Action item:
Each line of data below is to be returned exactly, leaving out any picture.

:::::

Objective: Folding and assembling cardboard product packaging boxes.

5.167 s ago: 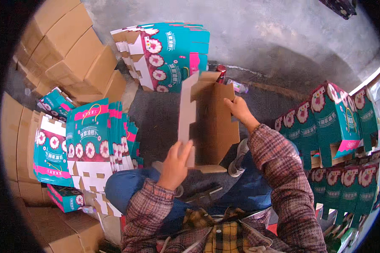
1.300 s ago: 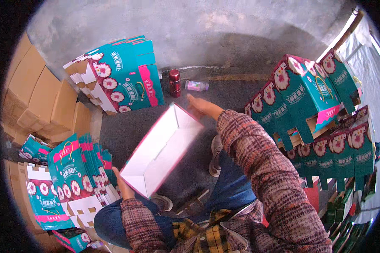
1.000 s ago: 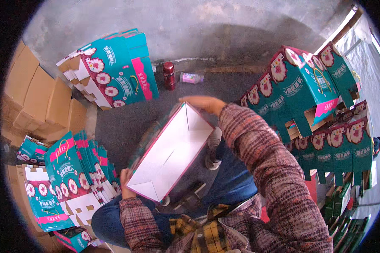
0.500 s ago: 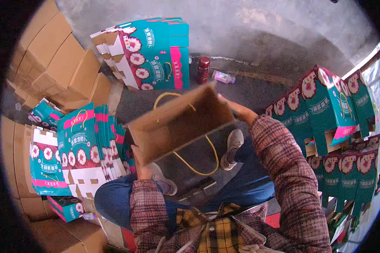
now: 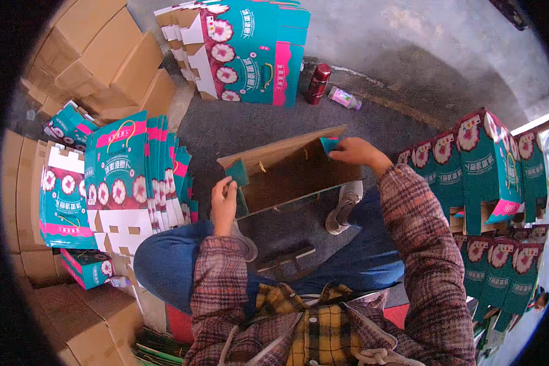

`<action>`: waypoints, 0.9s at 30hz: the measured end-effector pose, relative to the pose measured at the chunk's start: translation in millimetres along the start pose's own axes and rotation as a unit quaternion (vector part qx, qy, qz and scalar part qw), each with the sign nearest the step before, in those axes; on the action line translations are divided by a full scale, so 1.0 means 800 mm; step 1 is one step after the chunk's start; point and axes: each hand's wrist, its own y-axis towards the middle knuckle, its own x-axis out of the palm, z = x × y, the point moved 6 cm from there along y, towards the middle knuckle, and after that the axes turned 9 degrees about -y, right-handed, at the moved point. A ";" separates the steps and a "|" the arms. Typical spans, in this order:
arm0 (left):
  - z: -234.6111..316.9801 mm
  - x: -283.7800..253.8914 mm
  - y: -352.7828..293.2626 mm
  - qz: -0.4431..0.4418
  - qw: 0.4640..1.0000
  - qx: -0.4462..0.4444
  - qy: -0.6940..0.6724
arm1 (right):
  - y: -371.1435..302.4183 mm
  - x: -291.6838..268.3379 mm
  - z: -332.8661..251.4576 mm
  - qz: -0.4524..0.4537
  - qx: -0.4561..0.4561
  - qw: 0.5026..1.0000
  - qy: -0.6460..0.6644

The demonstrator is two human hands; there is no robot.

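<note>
An open cardboard gift box (image 5: 290, 180), bare brown inside, lies before me above the floor between my legs, its opening facing me. Small teal flaps show at both of its ends. My left hand (image 5: 224, 204) is at the left end, its bent fingertips closed on the teal flap there. At the opposite end, my right hand (image 5: 361, 152) pinches the other flap between thumb and fingers. Short bits of yellow cord poke through the long walls. The outer side of the box is mostly hidden.
Flat teal and pink boxes (image 5: 117, 177) stand stacked on the left, with more (image 5: 244, 52) at the back. Brown cartons (image 5: 97, 55) pile at far left. Made-up teal boxes (image 5: 488, 165) line the right. A red bottle (image 5: 318, 84) and a small plastic bottle (image 5: 344, 98) sit by the wall.
The box has turned more level, and both hands have moved from its outer ends to the teal end flaps, which now show. The hanging cord loop is no longer visible. My view has shifted.
</note>
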 end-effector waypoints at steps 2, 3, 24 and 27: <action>0.002 -0.010 -0.002 0.011 0.997 0.008 0.079 | -0.013 -0.006 -0.057 0.139 -0.064 0.963 -0.223; 0.012 -0.002 -0.004 0.006 0.997 0.008 0.077 | -0.012 0.005 -0.058 0.137 -0.058 0.964 -0.223; 0.027 -0.008 -0.023 -0.085 0.991 -0.050 0.093 | 0.004 -0.005 0.040 0.030 0.029 0.972 0.229; 0.035 -0.016 -0.027 -0.045 0.996 -0.035 0.070 | 0.008 0.021 0.016 0.073 -0.052 0.995 -0.036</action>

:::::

Task answer:
Objective: Folding and assembling cardboard product packaging boxes.

5.167 s ago: 
1.300 s ago: 
1.000 s ago: 
0.500 s ago: 
now: 

`<action>`: waypoints, 0.9s at 30hz: the measured end-effector pose, relative to the pose measured at the chunk's start: translation in millimetres along the start pose's own axes and rotation as a unit quaternion (vector part qx, qy, qz and scalar part qw), each with the sign nearest the step before, in those axes; on the action line translations are divided by a full scale, so 1.0 means 800 mm; step 1 is one step after the chunk's start; point and axes: each hand's wrist, its own y-axis towards the middle knuckle, its own x-axis out of the palm, z = x × y, the point moved 6 cm from there along y, towards the middle knuckle, and after that the axes turned 9 degrees about -y, right-handed, at the moved point. A ";" separates the steps and a "|" the arms. Typical spans, in this order:
arm0 (left):
  - z: -234.6111..316.9801 mm
  - x: -283.7800..253.8914 mm
  - y: -352.7828..293.2626 mm
  - qz: -0.4431..0.4418
  - qw: 0.4640..1.0000
  - qx: -0.4462..0.4444
  - qy: -0.6940..0.6724
arm1 (right):
  - y: -371.1435..302.4183 mm
  - x: -291.6838..268.3379 mm
  - z: -332.8661..251.4576 mm
  - qz: -0.4524..0.4537
  - qx: -0.4561..0.4561
  - qw: 0.5026..1.0000
  - qy: -0.6460..0.6644

The demonstrator is two human hands; there is no robot.

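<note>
An open cardboard gift box (image 5: 290, 180), bare brown inside, lies before me above the floor between my legs, its opening facing me. Small teal flaps show at both of its ends. My left hand (image 5: 224, 204) is at the left end, its bent fingertips closed on the teal flap there. At the opposite end, my right hand (image 5: 361, 152) pinches the other flap between thumb and fingers. Short bits of yellow cord poke through the long walls. The outer side of the box is mostly hidden.
Flat teal and pink boxes (image 5: 117, 177) stand stacked on the left, with more (image 5: 244, 52) at the back. Brown cartons (image 5: 97, 55) pile at far left. Made-up teal boxes (image 5: 488, 165) line the right. A red bottle (image 5: 318, 84) and a small plastic bottle (image 5: 344, 98) sit by the wall.
The box has turned more level, and both hands have moved from its outer ends to the teal end flaps, which now show. The hanging cord loop is no longer visible. My view has shifted.
</note>
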 end-effector waypoints at steps 2, 3, 24 and 27: <action>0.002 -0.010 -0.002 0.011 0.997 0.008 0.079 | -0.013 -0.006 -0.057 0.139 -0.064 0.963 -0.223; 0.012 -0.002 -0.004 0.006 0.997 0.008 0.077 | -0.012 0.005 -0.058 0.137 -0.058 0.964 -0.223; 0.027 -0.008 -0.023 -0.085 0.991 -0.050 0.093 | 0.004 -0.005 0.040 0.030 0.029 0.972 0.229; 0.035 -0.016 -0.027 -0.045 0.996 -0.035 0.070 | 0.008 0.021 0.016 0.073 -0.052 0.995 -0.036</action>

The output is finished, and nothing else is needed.